Insightful research, flexible data, and deep analysis by a global SMB IT Market Research and Industry Analyst organization dedicated to tracking the Future of SMBs and Channels.
Anurag Agrawal

HPE SMB go-to-market – a paradoxical problem but partners to the rescue

In response to my question, “what defines HPE’s SMB go-to-market strategy?”, Tim Peters, Vice President and General Manager, SMB, put it eloquently, “local empowered presence as a business solution provider through the largest partner network”. Perhaps, therein lies the paradoxical problem. HPE GreenLake and Ezmeral are top discussion topics amongst partners, enterprise customers, media and analysts. But none of these are yet available and targeted towards the SMB customer. Regardless of having a wide portfolio of SMB solutions, HPE’s SMB go-to-market messaging strategy is getting drowned under the onslaught of “return to software” shift. As a result, channel partners have become the most important conduit for information source and SMB solution selling. But data also shows that 70% of an SMB buyer’s journey is complete before first contact with a supplier (channel partner or direct vendor).

Partners resolving the paradoxical problem

The paradoxical problem that HPE faces relates to marketing to two bookends of market segments – enterprise with a software solution approach targeting developers and IT buyers and the SMB customer with a yet to neatly defined as-a-service offering where the primary buyer is the business management. As HPE continues to design GreenLake enabled offerings for the SMBs, utmost reliance on partners is important. Partners contribute to creating, shaping and defining demand – in some cases by making customers aware of a new category or product, in others by helping to define solution requirements or specifications. To achieve partner success within the SMB market, HPE is focused on reducing friction across its enablement initiatives. Launched three years ago, HPE has brought to the forefront its enablement program Pro Series – Sales Pro, Tech Pro, Marketing Pro. Partners can tailor their experiences based on SMB market segment, a robust program for channel partners for a unified learning experience and digital marketing. (More on this in a future Techaisle Take analysis).
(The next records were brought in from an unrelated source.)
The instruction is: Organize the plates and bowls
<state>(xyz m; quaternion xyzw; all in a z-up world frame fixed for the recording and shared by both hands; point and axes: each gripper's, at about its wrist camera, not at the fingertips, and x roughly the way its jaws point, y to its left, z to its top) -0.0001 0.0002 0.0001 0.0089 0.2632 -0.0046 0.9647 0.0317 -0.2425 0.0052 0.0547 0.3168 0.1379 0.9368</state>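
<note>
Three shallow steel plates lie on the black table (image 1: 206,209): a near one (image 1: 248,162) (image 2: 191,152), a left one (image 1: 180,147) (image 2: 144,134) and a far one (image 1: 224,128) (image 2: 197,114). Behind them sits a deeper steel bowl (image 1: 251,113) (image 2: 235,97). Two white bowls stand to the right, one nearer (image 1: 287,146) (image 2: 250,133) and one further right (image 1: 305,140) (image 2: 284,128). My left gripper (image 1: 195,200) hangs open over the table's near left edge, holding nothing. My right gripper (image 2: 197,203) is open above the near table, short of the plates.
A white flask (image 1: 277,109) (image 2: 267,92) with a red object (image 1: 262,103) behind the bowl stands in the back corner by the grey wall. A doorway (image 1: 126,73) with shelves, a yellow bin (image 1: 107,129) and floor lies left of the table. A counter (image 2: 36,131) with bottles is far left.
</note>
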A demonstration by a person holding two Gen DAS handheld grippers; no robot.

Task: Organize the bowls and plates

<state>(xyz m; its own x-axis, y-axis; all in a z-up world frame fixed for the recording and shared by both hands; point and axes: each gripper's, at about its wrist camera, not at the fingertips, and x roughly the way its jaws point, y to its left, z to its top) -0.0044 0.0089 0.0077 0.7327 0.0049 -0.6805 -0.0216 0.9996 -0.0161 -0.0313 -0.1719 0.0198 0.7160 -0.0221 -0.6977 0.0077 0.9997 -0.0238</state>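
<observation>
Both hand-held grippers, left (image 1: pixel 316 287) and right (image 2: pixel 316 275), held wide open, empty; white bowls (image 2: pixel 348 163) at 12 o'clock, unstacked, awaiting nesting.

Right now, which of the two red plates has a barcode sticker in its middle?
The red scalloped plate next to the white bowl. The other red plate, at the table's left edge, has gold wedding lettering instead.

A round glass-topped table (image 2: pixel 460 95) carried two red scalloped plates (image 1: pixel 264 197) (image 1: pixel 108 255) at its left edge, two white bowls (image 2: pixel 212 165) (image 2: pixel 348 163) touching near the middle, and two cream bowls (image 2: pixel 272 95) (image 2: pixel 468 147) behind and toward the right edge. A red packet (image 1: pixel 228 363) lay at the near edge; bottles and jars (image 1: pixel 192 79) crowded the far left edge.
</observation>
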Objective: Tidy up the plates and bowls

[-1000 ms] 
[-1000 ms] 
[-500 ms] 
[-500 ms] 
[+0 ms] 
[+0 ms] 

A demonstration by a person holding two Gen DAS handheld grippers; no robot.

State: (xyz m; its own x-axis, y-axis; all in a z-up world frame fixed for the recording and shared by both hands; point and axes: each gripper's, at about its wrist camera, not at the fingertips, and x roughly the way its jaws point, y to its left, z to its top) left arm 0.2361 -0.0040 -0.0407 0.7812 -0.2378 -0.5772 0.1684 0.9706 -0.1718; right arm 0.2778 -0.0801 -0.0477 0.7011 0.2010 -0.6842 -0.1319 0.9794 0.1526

So the question is, is HPE relevant for SMB customers?

Is HPE relevant for SMB customers?

Yes, despite an intense focus on the enterprise segment, HPE is one of a handful of vendor suppliers with a dedicated SMB executive team, and a partner organization, under Paul Hunter, that is stepping up its commitment to SMB channel partners.

Enabling Digital transformation

79% of SMBs are on the road to digital transformation. The roadmap to successful digital transformation begins with the creation of a sound physical infrastructure - the ‘building blocks’ or ‘foundations’ of business infrastructure. The most advanced and digitally transformed SMB firms are looking to improve their ability to effectively manage IT delivery into the future – cost efficiencies, operational excellence, innovation, business growth, organizational productivity and IT’s speed and agility. HPE solutions lay the foundation for effective, agile, secure modernization and transformation.

I like that HPE does not have a catch-all process for selling digital transformation solutions to the SMB customers. There is a deliberate process to empower partners to understand an SMB customer's workloads and digital transformation stages before recommending, architecting, deploying and managing digital transformation solutions to deliver business outcomes.

Adopting Hybrid IT

Techaisle research shows that SMBs use a mix of public, private and public clouds – and that businesses often use two or three of these approaches simultaneously but they are definitely settling on the “best approach” which is hybrid. Workloads on hybrid has gone up by 30% in the last one year and basic hybrid deployment is expected to increase by 56% in the next one year. Hosted infrastructure will likely see a growth of 131% in the next one year.

HPE has several offerings for hybrid environments, including HPE OneSphere, HPE ProLiant for Azure Stack and Cloud-Ready Storage. Specifically, for SMBs, HPE has a set of five hybrid cloud solutions. Built upon the core features of HPE ProLiant Gen10 servers and Microsoft Azure services, these hybrid cloud offers provide a path to SMBs to enhance productivity, improve IT service delivery and manage cost efficiencies. The offering includes – Hybrid Remote Workers, Hybrid File and Backup, Hybrid Virtualization, Hybrid Development and Test, Hybrid Database.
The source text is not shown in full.